The economist typically considers risks (i.e., events or conditions that can cause the result to vary from their initial estimates). These risks help illustrate the reasoning process used in arriving at the final forecast numbers. Economists typically use commentary along with data visualization tools such as tables and charts to communicate their forecast. In preparing economic forecasts a variety of information has been used in an attempt to increase the accuracy.

Everything from macroeconomic, microeconomic, market data from the future, machine-learning (neural networks), and human behavioral studies have all been used to achieve better forecasts. Forecasts are used for a variety of purposes. Governments and businesses use economic forecasts to help them determine their strategy, multi-year plans, and budgets for the upcoming year. Stock market analysts use forecasts to help them estimate the valuation of a company and its stock.

Economists select which variables are important to the subject material under discussion. Economists may use statistical analysis of historical data to determine the apparent relationships between particular independent variables and their relationship to the dependent variable under study. For example, to what extent did changes in housing prices affect the net worth of the population overall in the past? This relationship can then be used to forecast the future. That is, if housing prices are expected to change in a particular way, what effect would that have on the future net worth of the population? Forecasts are generally based on sample data rather than a complete population, which introduces uncertainty. The economist conducts statistical tests and develops statistical models (often using regression analysis) to determine which relationships best describe or predict the behavior of the variables under study. Historical data and assumptions about the future are applied to the model in arriving at a forecast for particular variables.

==Sources of forecasts==
===Global scope===
The Economic Outlook is the OECD's twice-yearly analysis of the major economic trends and prospects for the next two years. The IMF publishes the World Economic Outlook report twice annually, which provides comprehensive global coverage. The IMF and World Bank also produce Regional Economic Outlook for various parts of the world.

There are also private companies such as The Conference Board and Lombard Street Research that provide global economic forecasts.

===U.S. forecasts===
The U.S. Congressional Budget Office (CBO) publishes a report titled "The Budget and Economic Outlook" annually, which primarily covers the following ten-year period. The U.S. Federal Reserve Board of Governors members also give speeches, provide testimony, and issue reports throughout the year that cover the economic outlook. Regional Federal Reserve Banks, such as the St Louis Federal Reserve Bank also provide forecasts.

Large banks such as Wells Fargo and JP Morgan Chase provide economic reports and newsletters.

=== European forecasts ===
The European Commission also publishes comprehensive macroeconomic forecasts for its member countries on a quarterly basis - Spring, Summer, Autumn and Winter.

===Combining Forecasts===
Forecasts from multiple sources may be arithmetically combined and the result is often referred to as a consensus forecast. Private firms, central banks, and government agencies publish a large volume of forecast information to meet the strong demand for economic forecast data. Consensus Economics compiles the macroeconomic forecasts prepared by a variety of forecasters, and publishes them on a weekly and monthly basis. The Economist magazine regularly provides such a snapshot as well, for a narrower range of countries and variables.

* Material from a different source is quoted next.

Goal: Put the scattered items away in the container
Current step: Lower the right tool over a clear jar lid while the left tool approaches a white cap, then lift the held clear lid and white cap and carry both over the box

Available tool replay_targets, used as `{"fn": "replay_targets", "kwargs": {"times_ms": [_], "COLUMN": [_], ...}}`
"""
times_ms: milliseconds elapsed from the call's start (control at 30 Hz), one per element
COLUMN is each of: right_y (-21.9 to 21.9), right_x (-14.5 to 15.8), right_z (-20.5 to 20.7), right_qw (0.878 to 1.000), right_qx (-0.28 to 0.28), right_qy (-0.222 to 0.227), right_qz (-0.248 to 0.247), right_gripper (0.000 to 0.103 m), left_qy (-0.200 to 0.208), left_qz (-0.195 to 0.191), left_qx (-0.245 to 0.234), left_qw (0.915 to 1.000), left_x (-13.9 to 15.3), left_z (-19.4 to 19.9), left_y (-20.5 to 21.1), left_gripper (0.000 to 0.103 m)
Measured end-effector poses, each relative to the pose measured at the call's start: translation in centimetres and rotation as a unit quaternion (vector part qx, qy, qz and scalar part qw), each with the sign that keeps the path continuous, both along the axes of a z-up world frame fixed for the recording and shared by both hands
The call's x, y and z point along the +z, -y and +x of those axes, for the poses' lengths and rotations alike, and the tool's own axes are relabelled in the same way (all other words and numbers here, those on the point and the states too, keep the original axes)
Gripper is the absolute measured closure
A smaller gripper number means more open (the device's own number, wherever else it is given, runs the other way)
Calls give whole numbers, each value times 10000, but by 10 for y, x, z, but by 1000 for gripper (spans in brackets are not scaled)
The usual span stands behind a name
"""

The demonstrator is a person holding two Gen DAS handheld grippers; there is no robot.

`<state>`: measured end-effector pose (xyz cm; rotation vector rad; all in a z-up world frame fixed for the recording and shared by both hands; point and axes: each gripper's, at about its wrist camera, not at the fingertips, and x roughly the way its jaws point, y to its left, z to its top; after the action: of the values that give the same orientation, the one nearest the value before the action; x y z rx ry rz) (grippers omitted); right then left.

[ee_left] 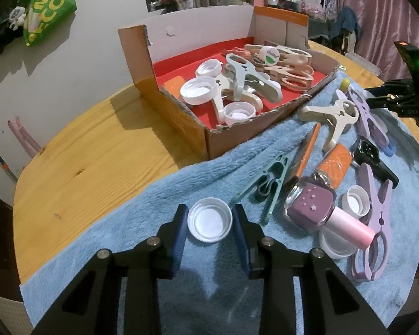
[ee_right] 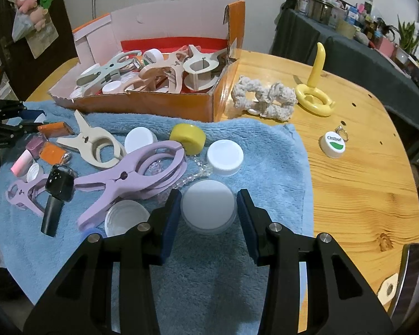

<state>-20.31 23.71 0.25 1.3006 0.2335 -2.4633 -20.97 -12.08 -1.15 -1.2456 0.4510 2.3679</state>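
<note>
Crowding the spread right tool (ee_right: 209, 215)'s frosted lid (ee_right: 208, 208): purple clip (ee_right: 131, 176), bead string (ee_right: 201, 171).

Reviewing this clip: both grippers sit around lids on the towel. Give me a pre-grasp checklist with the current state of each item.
1. Left gripper straddles the white cap: ok.
2. Left pads touching the cap: not ok, gaps both sides.
3. Right gripper straddles the frosted lid: ok.
4. Right fingers clear of the purple clip: ok.
5. Cardboard box has room: ok.
6. Bead string under the lid: cannot tell.
</note>
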Motion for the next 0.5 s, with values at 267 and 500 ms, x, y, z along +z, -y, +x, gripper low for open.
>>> {"fn": "replay_targets", "kwargs": {"times_ms": [267,500], "right_y": [0,2], "right_x": [8,19], "right_z": [3,5], "right_qw": [9999,9998], "right_qx": [24,69], "right_qy": [-94,-204], "right_qz": [-48,-59], "right_gripper": [64,64], "left_qy": [-19,-95], "left_qz": [61,137], "left_qx": [90,158], "left_qw": [9999,9997], "left_x": [7,16], "left_z": [2,5], "left_y": [3,2], "left_gripper": [69,69]}}
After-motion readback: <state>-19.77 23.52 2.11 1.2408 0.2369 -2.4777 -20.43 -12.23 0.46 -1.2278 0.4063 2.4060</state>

Econometric studies have demonstrated that the use of past errors of each original forecast to determine the weights assigned to each forecast in the creation of a combined forecast results in a composite set of forecasts that generally yields lower mean-square errors compared to either of the individual original forecasts. However, it has been found that the entry and exit of forecasters can have a substantial impact on the real-time effectiveness of conventional combination methods. The dynamic nature of the forecasting combination and adjusting weighting techniques is not neutral.

==Forecast methods==
The process of economic forecasting is similar to data analysis and results in estimated values for key economic variables in the future. An economist applies the techniques of econometrics in their forecasting process. Typical steps may include:
1. Scope: Key economic variables and topics for forecast commentary are determined based on the needs of the forecast audience.
2. Literature review: Commentary from sources with summary-level perspective, such as the IMF, OECD, U.S. Federal Reserve, and CBO helps with identifying key economic trends, issues and risks. Such commentary can also help the forecaster with their own assumptions while also giving them other forecasts to compare against.
3. Obtain data inputs: Historical data is gathered on key economic variables. This data is contained in print as well as electronic sources such as the FRED database or Eurostat, which allow users to query historical values for variables of interest.
4. Determine historical relationships: Historical data is used to determine the relationships between one or more independent variables and the dependent variable under study, often by using regression analysis.
5. Model: Historical data inputs and assumptions are used to develop an econometric model. Models typically apply a computation to a series of inputs to generate an economic forecast for one or more variables.
6. Report: The outputs of the model are included in reports that typically include information graphics and commentary to help the reader understand the forecast.

Forecasters may use computational general equilibrium models or dynamic stochastic general equilibrium models. The latter are often used by central banks.

Methods of forecasting include Econometric models, Consensus forecasts, Economic base analysis, Shift-share analysis, Input-output model and the Grinold and Kroner Model. See also Land use forecasting, Reference class forecasting, Transportation planning and Calculating Demand Forecast Accuracy.

The World Bank provides a means for individuals and organizations to run their own simulations and forecasts using its iSimulate platform.

==Issues in forecasting==
===Forecast accuracy===

There are many studies on the subject of forecast accuracy. Accuracy is one of the main, if not the main, criteria used to judge forecast quality. Some of the references below relate to academic studies of forecast accuracy. Forecasting performance appears to be time-dependent, where some exogenous events affect forecast quality. As expert forecasts are generally better than market-based forecasts, forecast performance depends on several factors: model, political economy (terrorism), financial stability etc.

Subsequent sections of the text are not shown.